* WORK ITEM
Which lines of the records below contain the word "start"? Copy each of them out.

[Entries taken from a collection]
▬▬▬▬▬▬▬▬▬▬

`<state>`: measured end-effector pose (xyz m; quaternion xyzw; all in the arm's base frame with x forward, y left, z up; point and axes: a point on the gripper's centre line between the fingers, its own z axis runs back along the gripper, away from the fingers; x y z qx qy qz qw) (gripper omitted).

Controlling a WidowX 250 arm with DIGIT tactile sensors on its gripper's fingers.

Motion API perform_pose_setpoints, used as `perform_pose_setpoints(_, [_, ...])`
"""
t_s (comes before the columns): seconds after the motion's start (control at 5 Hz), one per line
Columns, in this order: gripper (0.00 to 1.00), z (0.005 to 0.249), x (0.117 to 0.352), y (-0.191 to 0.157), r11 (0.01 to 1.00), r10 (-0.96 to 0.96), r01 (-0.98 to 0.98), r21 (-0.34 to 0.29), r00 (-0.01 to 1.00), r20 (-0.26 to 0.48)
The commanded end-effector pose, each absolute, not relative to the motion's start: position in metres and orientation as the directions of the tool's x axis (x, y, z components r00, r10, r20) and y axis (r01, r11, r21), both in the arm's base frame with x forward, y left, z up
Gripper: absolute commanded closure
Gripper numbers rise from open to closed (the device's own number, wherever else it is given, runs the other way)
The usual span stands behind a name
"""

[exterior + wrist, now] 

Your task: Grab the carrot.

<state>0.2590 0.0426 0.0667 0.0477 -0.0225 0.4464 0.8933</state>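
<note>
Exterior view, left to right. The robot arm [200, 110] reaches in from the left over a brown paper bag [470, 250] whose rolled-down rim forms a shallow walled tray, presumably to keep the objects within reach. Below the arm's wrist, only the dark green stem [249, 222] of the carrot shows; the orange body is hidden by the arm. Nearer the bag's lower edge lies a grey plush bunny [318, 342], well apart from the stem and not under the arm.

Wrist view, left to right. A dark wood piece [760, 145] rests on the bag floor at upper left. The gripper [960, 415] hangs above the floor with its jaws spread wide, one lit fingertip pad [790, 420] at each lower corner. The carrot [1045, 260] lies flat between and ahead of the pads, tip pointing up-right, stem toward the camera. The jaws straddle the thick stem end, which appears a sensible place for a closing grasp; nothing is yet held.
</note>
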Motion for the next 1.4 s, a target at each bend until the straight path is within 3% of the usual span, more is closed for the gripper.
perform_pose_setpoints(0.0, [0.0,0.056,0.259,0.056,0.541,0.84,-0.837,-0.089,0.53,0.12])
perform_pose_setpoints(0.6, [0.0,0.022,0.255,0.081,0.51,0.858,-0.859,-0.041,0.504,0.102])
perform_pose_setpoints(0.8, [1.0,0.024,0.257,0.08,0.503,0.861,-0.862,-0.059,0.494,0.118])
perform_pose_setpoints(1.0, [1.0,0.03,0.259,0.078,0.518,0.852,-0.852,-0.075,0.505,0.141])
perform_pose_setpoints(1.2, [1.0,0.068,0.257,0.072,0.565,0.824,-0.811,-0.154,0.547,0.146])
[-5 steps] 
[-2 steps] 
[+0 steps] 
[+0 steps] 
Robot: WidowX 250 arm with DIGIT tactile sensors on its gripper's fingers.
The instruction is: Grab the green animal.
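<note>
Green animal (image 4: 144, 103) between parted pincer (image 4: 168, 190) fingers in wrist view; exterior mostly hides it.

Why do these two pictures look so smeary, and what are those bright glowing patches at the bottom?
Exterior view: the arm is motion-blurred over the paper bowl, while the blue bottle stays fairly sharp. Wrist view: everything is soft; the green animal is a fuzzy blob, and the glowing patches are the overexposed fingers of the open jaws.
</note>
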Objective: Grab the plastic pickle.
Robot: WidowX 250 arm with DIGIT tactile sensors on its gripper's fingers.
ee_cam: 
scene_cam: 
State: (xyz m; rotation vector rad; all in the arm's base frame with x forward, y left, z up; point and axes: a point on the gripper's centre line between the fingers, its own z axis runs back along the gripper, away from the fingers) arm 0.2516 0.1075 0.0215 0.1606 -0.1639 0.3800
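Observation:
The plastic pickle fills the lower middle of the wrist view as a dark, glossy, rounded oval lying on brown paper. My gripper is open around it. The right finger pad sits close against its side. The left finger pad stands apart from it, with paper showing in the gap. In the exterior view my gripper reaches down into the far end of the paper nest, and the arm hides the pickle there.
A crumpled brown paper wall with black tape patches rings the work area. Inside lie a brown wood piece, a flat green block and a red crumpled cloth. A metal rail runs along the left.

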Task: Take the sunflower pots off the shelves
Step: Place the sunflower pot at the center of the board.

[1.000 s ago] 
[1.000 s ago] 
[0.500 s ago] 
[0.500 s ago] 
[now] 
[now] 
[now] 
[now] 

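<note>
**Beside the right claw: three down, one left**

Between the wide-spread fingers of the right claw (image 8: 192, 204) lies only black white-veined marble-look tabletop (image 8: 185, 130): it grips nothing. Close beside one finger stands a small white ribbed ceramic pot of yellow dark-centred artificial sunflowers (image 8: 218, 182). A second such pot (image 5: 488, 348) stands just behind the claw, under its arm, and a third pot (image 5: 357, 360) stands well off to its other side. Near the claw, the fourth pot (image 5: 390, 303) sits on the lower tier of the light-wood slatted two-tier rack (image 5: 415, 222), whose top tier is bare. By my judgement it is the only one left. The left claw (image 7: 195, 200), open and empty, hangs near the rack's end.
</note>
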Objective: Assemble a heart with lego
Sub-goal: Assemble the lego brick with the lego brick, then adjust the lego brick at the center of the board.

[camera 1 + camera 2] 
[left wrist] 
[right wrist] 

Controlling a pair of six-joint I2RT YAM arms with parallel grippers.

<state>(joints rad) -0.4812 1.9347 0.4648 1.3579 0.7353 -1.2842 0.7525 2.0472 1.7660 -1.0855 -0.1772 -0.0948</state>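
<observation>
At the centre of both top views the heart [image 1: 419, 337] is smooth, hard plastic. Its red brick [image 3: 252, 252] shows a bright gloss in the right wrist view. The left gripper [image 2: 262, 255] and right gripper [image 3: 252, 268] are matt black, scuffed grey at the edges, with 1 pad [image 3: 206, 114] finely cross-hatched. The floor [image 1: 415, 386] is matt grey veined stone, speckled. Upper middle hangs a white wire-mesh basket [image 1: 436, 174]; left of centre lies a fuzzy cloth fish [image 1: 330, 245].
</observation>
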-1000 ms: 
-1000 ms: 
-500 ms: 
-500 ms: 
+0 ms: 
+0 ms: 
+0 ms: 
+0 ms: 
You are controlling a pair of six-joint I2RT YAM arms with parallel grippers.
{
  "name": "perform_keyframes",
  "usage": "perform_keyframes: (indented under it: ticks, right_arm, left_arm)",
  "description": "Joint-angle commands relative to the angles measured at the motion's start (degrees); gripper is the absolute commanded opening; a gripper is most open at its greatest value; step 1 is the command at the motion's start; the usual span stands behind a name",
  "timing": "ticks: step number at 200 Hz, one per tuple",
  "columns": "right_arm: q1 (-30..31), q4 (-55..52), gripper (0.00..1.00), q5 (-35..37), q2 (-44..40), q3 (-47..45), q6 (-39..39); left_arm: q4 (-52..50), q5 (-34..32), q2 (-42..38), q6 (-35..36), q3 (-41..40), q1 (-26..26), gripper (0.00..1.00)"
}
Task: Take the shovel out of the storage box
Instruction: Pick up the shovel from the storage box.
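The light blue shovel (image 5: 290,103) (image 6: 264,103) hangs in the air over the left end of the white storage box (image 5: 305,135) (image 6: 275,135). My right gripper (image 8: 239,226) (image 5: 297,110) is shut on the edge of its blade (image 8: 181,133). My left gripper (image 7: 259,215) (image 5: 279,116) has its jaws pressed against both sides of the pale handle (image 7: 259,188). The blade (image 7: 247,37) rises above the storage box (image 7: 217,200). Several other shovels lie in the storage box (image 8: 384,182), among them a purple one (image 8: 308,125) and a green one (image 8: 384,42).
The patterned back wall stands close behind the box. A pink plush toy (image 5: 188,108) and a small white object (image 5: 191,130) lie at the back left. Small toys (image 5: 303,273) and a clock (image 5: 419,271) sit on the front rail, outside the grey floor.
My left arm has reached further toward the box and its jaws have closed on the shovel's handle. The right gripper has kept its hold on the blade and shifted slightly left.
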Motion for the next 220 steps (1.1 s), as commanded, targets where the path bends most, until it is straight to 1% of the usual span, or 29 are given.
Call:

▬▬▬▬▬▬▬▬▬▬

* ANSWER TO THIS TASK
t_s (comes before the columns): seconds after the motion's start (control at 5 Hz), one per line
The commanded end-effector pose, each absolute, not relative to the motion's start: position in metres and orientation as the directions of the tool's x axis (x, y, z components r00, r10, r20) and y axis (r01, r11, r21), both in the arm's base frame with x forward, y left, z up
  "description": "Joint-angle commands relative to the angles measured at the motion's start (degrees); gripper is the absolute commanded opening; a gripper is most open at its greatest value; step 1 is the command at the motion's start; the usual span stands behind a name",

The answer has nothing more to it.